Third Weekly Report GSoC 2012 – Clash of Assumptions

After a weekend of debugging I can proudly say that I am able to run toy examples using my implementation of SO-SVM for the multiclass classification case of use \o/

Just for the record, and for the fun of its discovery, I am going to write about the last bug I fixed in my code. As it is commented in the previous posts, part of the project deals with solving an optimization problem, a QP in particular. The fact is that I could run the code just fine, no more failing ASSERTS popping up nor segmentation faults. However, something weird was going on with the solution. The weight vector $\vec{w}$ was zero for every problem instance. After double checking with MATLAB’s function quadprog that the correct solution for the problem was effectively non-trivial, I tried adding some lines here and there to ensure that the parameters given to MOSEK’s were the correct ones. All the matrices and vectors were ok. After some more lines to print out the bounds of the problem I found it. The variables of the optimization problem were all fixed to zero!

At the beginning I just assumed that if no bound is given for a variable, then MOSEK would consider that this one is free; i.e. it may take values within $(-\infty, \infty)$. However, this is false. If no bound is given, then the reality is that MOSEK fixes the value of the variable to zero. I still don’t get the point of including variables to the optimization vector whose values are fixed… but that’s another story.

For the next time I will try to remember to ensure that the assumptions I make are correct or, even better, to RTFM 🙂

My next objective is to try out the application with bigger examples. Unfortunately my MOSEK license file just allows me to solve problems with up to 300 variables or constraints, which currently prevents me from doing tests with training data bigger than 17 bidimensional training examples!

Second Weekly Report GSoC 2012

Let’s have some fun, fun with optimization!

Basically during the last days my work in the project has been strictly focused on the implementation of the optimization algorithm for SO-SVM (Structured Output – Support Vector Machine). This algorithm is presented and fully analysed in [1]. In the paper the dual formulation of the optimization problem is explored whereas we are concerned with the primal version of it at this point in the project. The reason why the primal has been selected stems from its properties regarding complexity  and efficiency; the dual requires an explicit expansion of the weight vector and the memory requirements are quadratic rather than linear as with the primal formulation. In [2] appears the primal formulation of the algorithm even though the main topic of this article is beyond our current approach for SO learning.

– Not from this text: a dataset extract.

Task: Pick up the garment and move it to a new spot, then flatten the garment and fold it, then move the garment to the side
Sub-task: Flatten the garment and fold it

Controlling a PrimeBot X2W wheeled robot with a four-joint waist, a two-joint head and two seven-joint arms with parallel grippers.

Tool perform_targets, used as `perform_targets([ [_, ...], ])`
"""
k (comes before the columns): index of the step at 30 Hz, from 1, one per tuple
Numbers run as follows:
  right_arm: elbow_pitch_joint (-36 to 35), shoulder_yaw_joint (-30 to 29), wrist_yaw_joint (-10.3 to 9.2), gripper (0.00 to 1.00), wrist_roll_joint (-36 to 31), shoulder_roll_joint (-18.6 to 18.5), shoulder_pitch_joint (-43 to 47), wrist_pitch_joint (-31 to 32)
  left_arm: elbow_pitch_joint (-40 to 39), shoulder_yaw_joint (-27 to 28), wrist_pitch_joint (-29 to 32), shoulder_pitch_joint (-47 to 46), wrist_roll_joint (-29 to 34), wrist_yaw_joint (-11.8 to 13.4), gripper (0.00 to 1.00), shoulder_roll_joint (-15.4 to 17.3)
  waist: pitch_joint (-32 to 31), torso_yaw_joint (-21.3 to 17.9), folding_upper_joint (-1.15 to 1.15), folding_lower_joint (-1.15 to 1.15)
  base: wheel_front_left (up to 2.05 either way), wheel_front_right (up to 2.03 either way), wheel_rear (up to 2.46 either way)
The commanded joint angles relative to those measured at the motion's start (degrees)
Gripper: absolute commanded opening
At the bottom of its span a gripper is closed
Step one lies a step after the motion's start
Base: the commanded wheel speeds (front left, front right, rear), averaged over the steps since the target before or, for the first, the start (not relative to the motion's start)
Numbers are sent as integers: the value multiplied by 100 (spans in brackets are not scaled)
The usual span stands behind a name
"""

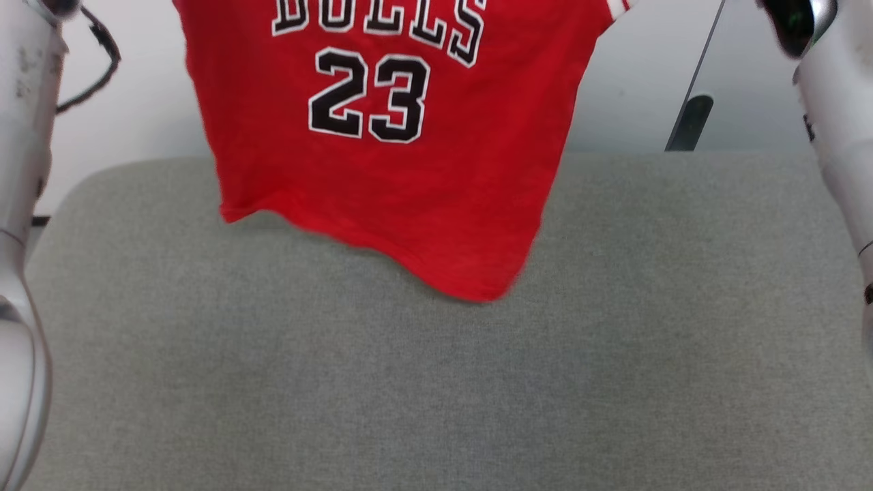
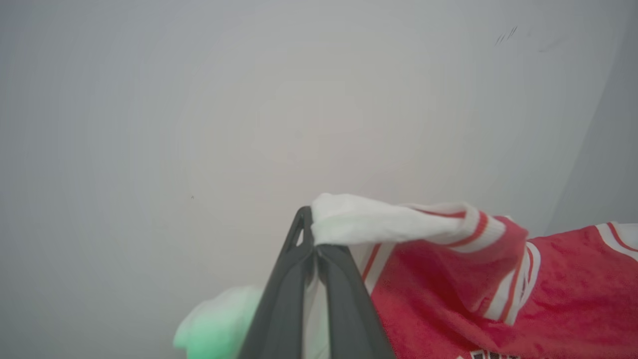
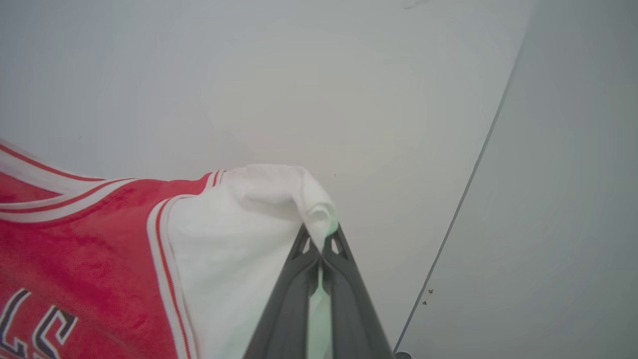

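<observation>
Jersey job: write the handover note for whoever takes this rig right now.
Left gripper: shut on one white sleeve of the jersey.
Right gripper: shut on the other white sleeve.
Jersey: hanging spread between the two grippers, above the grey table, number facing the head camera.
Done: picked up.
Left: lay it down in the new spot, flatten, fold, move aside.

A grey woven table top (image 1: 436, 382) lies across the lower part of my head view, its far left corner rounded. Behind it I see a plain white wall (image 1: 648, 88). At the upper right a thin dark line (image 1: 706, 54) slants down the wall to a short dark piece (image 1: 690, 123) at the table's far edge. In my right wrist view that line runs down the right half of the frame, with two small dark specks (image 3: 426, 296) just beside it.
</observation>
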Motion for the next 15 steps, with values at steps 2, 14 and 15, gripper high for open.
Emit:
perform_targets([
  [2,33,-42,0,0,-74,-37,-164,-60,23,-1,-54,-122,6,-67,0,-41,323,29,0,0,0,0,0],
  [14,-165,-385,0,0,-635,-355,-1195,-961,-187,-182,-859,-1285,359,-197,0,38,2242,86,0,0,0,0,0],
  [15,-218,-439,0,0,-742,-397,-1315,-1079,-237,-203,-995,-1448,411,-211,0,66,2427,95,0,0,0,0,0],
])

The algorithm belongs to a class called Cutting Plane Algorithms. These optimization methods are based on the idea of refining iteration by iteration the feasible set of solutions using the most violated constraints. In [3] there is a video lecture and around the instant 6:20 it is nicely introduced the intuition of how cutting plane methods work, which I really like.

As it was commented in the previous post, a quadratic program (QP) appears in the algorithm. In particular, every iteration of the algorithm we need to solve a QP that looks like

$\text{minimize}_{\vec{w}, \xi_i} \frac{1}{2} \vec{w}^TC\vec{w} + \sum_{i=1}^N \xi_i$
$s.t.~\forall i~\forall y \in \mathcal{Y} \setminus y_i : \vec{w} \cdot\delta\Psi_i(y) \ge \Delta(y_i, y) - \xi_i$

We are using MOSEK to solve this QP [4]. The QP shown above needs to be translated to a more general formulation as the one provided by MOSEK though. In order to do this, I have created an interface to MOSEK from Shogun inspired by the CPLEX one that is in the toolbox.

Right now the algorithm is close to be finished. However, nothing has been properly tested this far and this makes me feel uncomfortable. Once the algorithm is finally ready, I will start to prepare the first and simplest case of use of the framework, multiclass classification. Debugging and testing time will come then!

References
[1] Tsochantaridis, I., Hofmann, T., Joachims, T., Altun, Y. Support vector machine learning for interdependent and structured output spaces.
[2] Finley, T., Joachims, T. Training Structural SVMs when Exact Inference is Intractable.
[3] Video lecture by Thomas Finley on Training Structural SVMs when Exact Inference is Intractable. http://videolectures.net/icml08_finley_tssvm/
[4] MOSEK C API Quadratic Optimization. http://docs.mosek.com/6.0/capi/node007.html#329747704
[5] Nowozin, S., Lampert, C. H. Structural Learning and Prediction in Computer Vision. The section 6 is mainly related with this part of the project.